From the listing below, set down exactly the lines between the one holding "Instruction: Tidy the" and the one holding "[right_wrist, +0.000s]", inclusive. No other line is wanted.

• _EXERCISE DATA_
#####

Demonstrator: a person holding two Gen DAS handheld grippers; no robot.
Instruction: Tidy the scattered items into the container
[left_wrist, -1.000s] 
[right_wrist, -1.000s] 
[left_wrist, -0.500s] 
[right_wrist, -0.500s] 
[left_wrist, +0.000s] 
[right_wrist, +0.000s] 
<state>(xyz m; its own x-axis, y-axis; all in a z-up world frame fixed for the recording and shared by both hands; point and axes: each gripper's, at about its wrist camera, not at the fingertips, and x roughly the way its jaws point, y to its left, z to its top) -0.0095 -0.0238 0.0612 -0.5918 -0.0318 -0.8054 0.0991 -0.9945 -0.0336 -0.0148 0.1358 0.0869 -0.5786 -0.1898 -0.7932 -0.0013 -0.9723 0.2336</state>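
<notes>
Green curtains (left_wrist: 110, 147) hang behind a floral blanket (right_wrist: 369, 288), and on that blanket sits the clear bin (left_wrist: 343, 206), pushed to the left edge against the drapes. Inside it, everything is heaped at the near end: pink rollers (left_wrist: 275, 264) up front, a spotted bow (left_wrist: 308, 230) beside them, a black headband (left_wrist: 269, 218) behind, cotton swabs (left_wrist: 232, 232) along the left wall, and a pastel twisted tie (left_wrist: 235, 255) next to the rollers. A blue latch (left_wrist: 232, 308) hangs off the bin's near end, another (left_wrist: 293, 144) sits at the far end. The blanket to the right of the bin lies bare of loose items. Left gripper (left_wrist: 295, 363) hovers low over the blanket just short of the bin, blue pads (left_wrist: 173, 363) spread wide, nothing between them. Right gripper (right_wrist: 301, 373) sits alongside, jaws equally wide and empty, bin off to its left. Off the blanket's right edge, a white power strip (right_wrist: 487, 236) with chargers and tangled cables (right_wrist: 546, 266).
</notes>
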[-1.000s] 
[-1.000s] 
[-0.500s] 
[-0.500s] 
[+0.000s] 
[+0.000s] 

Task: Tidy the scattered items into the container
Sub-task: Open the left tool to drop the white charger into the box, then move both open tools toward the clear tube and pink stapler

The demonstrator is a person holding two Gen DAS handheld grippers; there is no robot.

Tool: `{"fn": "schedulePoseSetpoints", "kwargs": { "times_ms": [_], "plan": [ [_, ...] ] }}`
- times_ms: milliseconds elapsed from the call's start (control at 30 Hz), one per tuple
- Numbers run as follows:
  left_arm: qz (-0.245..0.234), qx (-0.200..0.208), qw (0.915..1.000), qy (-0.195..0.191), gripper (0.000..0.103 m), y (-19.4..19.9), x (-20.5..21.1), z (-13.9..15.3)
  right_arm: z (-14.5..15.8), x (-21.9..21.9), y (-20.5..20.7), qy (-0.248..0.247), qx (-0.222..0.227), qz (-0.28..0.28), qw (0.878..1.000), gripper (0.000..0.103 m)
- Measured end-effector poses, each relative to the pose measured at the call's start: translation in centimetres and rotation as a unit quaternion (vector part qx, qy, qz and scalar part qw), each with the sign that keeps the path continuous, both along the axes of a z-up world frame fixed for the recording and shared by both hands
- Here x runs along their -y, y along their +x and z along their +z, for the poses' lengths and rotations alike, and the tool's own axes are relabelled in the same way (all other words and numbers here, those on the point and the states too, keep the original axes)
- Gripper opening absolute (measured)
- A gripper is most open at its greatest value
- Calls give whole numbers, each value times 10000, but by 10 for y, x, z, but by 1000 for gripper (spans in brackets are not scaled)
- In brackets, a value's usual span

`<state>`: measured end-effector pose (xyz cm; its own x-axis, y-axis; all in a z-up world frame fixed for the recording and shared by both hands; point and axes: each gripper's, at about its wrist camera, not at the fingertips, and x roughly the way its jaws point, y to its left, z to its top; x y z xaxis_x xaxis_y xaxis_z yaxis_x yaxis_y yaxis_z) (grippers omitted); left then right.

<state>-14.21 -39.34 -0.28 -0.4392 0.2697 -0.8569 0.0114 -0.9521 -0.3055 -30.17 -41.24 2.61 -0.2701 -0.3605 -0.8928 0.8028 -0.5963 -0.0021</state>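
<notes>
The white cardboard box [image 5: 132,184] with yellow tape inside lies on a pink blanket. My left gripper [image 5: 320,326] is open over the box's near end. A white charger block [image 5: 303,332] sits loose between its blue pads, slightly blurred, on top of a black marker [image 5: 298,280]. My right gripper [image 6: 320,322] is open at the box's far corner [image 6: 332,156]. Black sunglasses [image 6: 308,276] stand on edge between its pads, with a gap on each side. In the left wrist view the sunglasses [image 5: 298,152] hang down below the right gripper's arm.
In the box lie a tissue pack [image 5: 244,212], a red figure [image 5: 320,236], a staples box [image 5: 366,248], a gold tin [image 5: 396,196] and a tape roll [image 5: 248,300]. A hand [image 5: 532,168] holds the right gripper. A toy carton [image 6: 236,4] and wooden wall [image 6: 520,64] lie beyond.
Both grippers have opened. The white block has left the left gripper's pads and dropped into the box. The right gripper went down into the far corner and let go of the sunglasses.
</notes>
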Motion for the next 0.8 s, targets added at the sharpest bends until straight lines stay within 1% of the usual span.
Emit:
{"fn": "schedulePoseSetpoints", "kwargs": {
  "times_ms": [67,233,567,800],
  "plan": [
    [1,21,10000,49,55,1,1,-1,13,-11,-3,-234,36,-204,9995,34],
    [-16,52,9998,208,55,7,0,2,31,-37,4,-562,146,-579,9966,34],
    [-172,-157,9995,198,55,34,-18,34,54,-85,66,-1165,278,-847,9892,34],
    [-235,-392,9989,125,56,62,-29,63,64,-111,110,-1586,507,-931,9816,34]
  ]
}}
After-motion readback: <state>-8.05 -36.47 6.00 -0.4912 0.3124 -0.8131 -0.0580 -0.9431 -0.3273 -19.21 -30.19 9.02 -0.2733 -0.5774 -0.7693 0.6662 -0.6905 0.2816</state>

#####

• _RESPONSE BOX_
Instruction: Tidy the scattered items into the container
[left_wrist, -1.000s] 
[right_wrist, -1.000s] 
[left_wrist, -0.500s] 
[right_wrist, -0.500s] 
[left_wrist, +0.000s] 
[right_wrist, +0.000s] 

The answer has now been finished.